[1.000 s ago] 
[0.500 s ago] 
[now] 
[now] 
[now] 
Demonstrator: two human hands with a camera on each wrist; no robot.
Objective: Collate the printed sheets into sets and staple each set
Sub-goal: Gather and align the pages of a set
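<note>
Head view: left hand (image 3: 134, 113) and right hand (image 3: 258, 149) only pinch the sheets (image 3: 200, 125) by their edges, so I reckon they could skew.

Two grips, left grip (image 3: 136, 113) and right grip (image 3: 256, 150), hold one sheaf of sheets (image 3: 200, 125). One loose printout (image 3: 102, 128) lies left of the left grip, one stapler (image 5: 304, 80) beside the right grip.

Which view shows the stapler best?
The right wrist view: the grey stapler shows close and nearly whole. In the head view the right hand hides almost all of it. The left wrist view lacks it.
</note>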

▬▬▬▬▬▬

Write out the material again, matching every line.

Answer for this exercise:
[1.000 s ago] 
[0.500 s ago] 
[now] 
[now] 
[now] 
Demonstrator: two human hands with a camera on each wrist; no robot.
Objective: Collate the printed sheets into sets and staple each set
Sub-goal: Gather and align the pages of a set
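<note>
Head view: left hand (image 3: 134, 113) and right hand (image 3: 258, 149) only pinch the sheets (image 3: 200, 125) by their edges, so I reckon they could skew.

Two grips, left grip (image 3: 136, 113) and right grip (image 3: 256, 150), hold one sheaf of sheets (image 3: 200, 125). One loose printout (image 3: 102, 128) lies left of the left grip, one stapler (image 5: 304, 80) beside the right grip.

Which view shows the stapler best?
The right wrist view: the grey stapler shows close and nearly whole. In the head view the right hand hides almost all of it. The left wrist view lacks it.
</note>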

The work on this exercise is complete.